PROMPT: Present each line of the entries below that holds the word "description".

SOURCE MATERIAL:
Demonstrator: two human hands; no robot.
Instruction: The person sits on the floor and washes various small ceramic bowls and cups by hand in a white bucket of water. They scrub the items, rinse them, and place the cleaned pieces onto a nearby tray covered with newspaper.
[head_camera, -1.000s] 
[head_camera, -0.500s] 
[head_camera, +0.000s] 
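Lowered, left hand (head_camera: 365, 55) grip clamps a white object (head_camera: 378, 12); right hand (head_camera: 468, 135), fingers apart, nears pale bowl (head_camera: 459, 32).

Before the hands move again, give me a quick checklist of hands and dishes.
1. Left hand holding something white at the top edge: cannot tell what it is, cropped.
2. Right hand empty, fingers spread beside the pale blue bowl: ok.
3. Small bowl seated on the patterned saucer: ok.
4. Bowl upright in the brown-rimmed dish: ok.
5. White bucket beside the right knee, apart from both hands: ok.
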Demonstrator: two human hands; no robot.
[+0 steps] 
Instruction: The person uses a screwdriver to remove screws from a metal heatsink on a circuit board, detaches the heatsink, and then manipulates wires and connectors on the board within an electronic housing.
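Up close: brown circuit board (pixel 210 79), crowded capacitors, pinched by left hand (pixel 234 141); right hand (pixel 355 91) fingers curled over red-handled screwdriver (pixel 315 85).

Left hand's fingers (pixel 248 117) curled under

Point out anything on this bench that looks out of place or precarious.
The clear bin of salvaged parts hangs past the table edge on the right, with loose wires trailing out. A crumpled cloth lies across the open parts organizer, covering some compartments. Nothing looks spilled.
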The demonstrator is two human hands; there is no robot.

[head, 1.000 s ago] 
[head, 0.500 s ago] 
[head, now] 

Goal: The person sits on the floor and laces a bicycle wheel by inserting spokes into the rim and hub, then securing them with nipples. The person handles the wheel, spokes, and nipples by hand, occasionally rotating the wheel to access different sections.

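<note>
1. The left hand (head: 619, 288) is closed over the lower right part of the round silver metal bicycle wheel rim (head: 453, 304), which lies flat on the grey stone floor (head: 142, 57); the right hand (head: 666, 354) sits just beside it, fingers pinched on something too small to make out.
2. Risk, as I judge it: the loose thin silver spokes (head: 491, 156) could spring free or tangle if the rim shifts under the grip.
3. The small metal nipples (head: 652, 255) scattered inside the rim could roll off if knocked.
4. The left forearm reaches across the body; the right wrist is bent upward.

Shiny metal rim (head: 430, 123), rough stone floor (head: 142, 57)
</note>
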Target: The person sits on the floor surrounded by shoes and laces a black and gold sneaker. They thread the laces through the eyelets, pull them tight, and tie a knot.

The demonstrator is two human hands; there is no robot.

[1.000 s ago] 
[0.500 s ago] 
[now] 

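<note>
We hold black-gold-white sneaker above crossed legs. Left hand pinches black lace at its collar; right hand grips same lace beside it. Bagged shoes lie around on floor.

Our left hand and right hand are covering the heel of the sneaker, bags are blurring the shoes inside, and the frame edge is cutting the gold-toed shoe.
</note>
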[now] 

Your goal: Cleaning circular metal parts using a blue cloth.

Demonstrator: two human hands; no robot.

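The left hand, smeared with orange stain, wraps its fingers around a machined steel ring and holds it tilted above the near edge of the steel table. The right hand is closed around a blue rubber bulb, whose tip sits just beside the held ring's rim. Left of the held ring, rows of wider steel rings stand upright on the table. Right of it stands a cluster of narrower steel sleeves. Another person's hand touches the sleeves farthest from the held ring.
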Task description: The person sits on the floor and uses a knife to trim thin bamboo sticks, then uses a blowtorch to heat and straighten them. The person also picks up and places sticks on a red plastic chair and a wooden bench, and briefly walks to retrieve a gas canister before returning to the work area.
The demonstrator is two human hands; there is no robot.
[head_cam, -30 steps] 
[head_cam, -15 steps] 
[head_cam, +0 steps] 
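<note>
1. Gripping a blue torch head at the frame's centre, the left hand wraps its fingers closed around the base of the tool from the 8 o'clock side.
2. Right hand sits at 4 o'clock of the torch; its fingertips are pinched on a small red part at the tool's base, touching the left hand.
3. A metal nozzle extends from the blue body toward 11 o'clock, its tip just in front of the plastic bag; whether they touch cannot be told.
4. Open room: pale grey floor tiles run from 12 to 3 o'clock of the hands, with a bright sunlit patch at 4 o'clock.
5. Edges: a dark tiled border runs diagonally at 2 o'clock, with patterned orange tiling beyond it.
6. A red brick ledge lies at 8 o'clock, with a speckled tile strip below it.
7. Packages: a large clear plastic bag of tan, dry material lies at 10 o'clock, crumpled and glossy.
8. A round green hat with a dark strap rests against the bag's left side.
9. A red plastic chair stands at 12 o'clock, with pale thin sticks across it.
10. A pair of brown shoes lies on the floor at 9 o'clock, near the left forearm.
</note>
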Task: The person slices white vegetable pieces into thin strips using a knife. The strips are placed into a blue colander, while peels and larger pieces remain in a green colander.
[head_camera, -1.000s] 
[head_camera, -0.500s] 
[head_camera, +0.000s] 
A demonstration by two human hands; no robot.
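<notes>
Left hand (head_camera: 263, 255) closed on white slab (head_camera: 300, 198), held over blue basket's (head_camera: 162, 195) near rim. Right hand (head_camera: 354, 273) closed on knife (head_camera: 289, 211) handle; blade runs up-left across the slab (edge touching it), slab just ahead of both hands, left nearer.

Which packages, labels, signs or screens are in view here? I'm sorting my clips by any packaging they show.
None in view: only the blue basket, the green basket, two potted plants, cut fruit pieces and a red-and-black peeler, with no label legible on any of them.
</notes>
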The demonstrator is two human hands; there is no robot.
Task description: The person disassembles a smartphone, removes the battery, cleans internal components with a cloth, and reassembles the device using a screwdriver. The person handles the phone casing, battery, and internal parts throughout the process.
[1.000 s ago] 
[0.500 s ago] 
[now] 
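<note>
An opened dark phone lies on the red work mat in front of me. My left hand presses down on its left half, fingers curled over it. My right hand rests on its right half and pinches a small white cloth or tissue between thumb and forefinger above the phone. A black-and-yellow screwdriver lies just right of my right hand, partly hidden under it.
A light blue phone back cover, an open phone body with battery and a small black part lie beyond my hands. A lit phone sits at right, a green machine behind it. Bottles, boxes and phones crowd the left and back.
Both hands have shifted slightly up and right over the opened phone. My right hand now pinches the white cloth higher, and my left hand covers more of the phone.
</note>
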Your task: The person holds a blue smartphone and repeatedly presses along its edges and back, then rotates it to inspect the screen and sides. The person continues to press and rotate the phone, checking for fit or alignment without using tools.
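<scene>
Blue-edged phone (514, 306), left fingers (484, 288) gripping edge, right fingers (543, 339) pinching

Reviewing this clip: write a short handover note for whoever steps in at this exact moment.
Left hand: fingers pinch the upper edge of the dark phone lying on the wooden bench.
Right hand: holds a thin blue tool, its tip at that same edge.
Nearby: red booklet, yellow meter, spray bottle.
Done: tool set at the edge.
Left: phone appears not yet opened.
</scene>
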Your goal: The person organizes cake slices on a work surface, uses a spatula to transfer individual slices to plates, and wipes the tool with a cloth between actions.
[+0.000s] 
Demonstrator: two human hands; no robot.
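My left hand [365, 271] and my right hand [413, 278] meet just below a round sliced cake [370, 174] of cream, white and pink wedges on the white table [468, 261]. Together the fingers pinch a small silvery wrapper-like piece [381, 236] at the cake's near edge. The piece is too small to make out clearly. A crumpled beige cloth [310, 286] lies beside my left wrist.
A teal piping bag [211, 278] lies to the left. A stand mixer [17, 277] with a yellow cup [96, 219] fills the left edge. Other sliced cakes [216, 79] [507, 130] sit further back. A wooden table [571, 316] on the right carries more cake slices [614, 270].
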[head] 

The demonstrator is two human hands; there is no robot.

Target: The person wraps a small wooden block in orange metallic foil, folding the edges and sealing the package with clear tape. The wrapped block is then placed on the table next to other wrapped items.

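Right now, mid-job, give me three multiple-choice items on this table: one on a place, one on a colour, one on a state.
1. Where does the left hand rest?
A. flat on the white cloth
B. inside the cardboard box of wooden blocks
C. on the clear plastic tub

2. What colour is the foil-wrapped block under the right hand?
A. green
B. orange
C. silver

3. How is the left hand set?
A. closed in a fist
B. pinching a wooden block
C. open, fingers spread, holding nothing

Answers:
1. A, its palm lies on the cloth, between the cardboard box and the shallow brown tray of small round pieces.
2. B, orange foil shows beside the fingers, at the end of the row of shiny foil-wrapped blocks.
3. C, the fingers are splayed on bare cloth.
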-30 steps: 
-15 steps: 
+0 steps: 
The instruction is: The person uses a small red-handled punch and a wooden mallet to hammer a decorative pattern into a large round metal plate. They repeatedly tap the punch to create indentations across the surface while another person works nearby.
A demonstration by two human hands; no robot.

EXERCISE OUTPUT:
Task description: The person sits on the floor and uses a knife to trim thin bamboo sticks, then uses a blowtorch to heat and straighten them. The person also picks up and places sticks on a red plastic chair and a wooden bench, and briefly walks to retrieve a gas canister before returning to the work area.
Task description: The person disassembles a smartphone, removes the battery, cleans internal components with a cloth, and reassembles the device using a screwdriver. The person handles the phone casing, battery, and internal parts throughout the process.

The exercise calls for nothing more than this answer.